» ACTIVITY
Copy the listing below letter for letter, passing over each picture.

» GIVEN MATERIAL

________________________

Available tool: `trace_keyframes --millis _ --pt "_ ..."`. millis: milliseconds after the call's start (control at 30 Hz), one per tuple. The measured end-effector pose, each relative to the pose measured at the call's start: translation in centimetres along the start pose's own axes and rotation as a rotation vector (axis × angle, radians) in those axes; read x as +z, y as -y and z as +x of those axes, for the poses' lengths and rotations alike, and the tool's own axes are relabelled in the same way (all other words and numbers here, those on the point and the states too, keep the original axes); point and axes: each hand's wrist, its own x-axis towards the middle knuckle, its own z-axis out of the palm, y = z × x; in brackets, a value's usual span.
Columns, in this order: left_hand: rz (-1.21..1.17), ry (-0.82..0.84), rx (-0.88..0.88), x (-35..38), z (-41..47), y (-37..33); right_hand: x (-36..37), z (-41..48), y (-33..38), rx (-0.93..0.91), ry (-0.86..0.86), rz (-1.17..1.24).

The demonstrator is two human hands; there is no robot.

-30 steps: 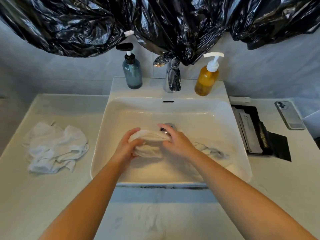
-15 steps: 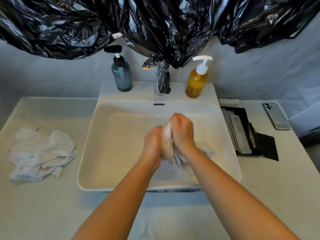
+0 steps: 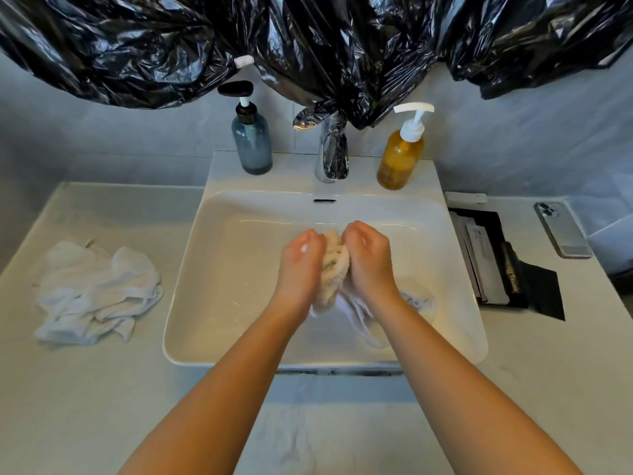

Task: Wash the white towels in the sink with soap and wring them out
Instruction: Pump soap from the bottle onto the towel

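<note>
Two hands meet above the middle of the sink [image 3: 191, 269]: left hand [image 3: 301, 260] and right hand [image 3: 368, 258] each curl round a bunched white towel [image 3: 334, 265], squeezed into ridged, cream-tinted folds between them. Its loose tail hangs toward five o'clock into the basin. More crumpled white towels [image 3: 96, 293] lie on the counter [image 3: 102, 389] at nine o'clock.

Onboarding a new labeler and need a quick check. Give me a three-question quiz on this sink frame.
1. True or false: the left hand and the right hand both grip the towel above the sink.
2. Where does the crumpled towel pile lie? A) counter left of the sink B) on the floor C) on a chair
3. Fill in: the amber bottle stands to the ___ of the faucet.
Key: 1 true; 2 A; 3 right.
</note>
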Motion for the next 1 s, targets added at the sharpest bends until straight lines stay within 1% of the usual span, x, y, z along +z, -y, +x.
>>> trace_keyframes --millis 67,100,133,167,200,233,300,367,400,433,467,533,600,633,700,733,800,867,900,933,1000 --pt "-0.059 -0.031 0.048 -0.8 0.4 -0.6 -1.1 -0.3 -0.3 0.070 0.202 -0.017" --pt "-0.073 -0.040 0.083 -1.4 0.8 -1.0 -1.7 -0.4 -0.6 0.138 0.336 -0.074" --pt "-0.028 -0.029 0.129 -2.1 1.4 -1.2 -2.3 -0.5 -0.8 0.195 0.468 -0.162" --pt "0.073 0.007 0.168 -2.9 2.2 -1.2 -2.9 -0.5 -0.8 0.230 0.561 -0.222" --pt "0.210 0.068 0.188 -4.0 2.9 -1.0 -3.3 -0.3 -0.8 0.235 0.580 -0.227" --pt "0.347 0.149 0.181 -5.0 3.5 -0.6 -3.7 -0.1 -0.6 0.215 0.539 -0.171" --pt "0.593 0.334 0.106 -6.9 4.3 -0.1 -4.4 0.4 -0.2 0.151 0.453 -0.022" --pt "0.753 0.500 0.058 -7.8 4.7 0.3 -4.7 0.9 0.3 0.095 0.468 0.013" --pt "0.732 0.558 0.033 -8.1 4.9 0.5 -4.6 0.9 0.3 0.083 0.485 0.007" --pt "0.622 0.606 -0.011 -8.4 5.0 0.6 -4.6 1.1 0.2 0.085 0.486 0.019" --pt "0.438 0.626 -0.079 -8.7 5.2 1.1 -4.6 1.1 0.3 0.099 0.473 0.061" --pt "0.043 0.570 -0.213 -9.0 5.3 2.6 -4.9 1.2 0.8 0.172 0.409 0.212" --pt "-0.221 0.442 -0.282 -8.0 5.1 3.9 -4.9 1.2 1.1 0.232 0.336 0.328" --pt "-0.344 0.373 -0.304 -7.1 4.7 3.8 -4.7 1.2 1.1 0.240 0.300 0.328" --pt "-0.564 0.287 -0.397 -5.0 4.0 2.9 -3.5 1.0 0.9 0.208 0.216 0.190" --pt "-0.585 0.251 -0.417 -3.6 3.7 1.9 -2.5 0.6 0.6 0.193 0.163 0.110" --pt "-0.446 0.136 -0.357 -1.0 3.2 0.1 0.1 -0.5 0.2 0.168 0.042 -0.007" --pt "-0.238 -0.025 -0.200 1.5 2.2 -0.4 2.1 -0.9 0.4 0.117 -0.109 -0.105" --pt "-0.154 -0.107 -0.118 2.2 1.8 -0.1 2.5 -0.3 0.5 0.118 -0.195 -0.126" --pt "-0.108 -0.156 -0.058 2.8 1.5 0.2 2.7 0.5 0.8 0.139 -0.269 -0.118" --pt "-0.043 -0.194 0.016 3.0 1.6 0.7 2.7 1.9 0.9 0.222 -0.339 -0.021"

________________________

» WRITTEN ANSWER
Available tool: `trace_keyframes --millis _ --pt "_ ..."`. millis: milliseconds after the call's start (control at 30 Hz), one per tuple. The measured end-effector pose, each relative to the pose measured at the call's start: translation in centimetres along the start pose's own axes and rotation as a rotation vector (axis × angle, radians) in those axes; read x as +z, y as -y and z as +x of those axes, for the poses' lengths and rotations alike, and the tool's own axes are relabelled in the same way (all other words and numbers here, those on the point and the states too, keep the original axes); point and axes: each hand's wrist, its own x-axis towards the middle knuckle, its own z-axis out of the palm, y = z × x; in brackets, a value's usual span.
Columns, in this order: left_hand: rz (-1.21..1.17), ry (-0.82..0.84), rx (-0.88..0.88), x (-35..38), z (-41..47), y (-37..33); right_hand: x (-36..37), z (-41..48), y (-33..38), rx (-0.93..0.91), ry (-0.86..0.86), rz (-1.17..1.24).

The demonstrator is two human hands; there is no robot.

-30 steps: 
-15 steps: 
+0 steps: 

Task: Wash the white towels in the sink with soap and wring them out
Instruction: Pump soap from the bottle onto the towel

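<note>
Two hands meet above the middle of the sink [image 3: 191, 269]: left hand [image 3: 301, 260] and right hand [image 3: 368, 258] each curl round a bunched white towel [image 3: 334, 265], squeezed into ridged, cream-tinted folds between them. Its loose tail hangs toward five o'clock into the basin. More crumpled white towels [image 3: 96, 293] lie on the counter [image 3: 102, 389] at nine o'clock.

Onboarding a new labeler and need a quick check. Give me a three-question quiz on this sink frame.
1. True or false: the left hand and the right hand both grip the towel above the sink.
2. Where does the crumpled towel pile lie? A) counter left of the sink B) on the floor C) on a chair
3. Fill in: the amber bottle stands to the ___ of the faucet.
Key: 1 true; 2 A; 3 right.
</note>
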Motion for the next 1 s, targets added at the sharpest bends until straight lines stay within 1% of the usual span, x, y, z along +z, -y, +x.
>>> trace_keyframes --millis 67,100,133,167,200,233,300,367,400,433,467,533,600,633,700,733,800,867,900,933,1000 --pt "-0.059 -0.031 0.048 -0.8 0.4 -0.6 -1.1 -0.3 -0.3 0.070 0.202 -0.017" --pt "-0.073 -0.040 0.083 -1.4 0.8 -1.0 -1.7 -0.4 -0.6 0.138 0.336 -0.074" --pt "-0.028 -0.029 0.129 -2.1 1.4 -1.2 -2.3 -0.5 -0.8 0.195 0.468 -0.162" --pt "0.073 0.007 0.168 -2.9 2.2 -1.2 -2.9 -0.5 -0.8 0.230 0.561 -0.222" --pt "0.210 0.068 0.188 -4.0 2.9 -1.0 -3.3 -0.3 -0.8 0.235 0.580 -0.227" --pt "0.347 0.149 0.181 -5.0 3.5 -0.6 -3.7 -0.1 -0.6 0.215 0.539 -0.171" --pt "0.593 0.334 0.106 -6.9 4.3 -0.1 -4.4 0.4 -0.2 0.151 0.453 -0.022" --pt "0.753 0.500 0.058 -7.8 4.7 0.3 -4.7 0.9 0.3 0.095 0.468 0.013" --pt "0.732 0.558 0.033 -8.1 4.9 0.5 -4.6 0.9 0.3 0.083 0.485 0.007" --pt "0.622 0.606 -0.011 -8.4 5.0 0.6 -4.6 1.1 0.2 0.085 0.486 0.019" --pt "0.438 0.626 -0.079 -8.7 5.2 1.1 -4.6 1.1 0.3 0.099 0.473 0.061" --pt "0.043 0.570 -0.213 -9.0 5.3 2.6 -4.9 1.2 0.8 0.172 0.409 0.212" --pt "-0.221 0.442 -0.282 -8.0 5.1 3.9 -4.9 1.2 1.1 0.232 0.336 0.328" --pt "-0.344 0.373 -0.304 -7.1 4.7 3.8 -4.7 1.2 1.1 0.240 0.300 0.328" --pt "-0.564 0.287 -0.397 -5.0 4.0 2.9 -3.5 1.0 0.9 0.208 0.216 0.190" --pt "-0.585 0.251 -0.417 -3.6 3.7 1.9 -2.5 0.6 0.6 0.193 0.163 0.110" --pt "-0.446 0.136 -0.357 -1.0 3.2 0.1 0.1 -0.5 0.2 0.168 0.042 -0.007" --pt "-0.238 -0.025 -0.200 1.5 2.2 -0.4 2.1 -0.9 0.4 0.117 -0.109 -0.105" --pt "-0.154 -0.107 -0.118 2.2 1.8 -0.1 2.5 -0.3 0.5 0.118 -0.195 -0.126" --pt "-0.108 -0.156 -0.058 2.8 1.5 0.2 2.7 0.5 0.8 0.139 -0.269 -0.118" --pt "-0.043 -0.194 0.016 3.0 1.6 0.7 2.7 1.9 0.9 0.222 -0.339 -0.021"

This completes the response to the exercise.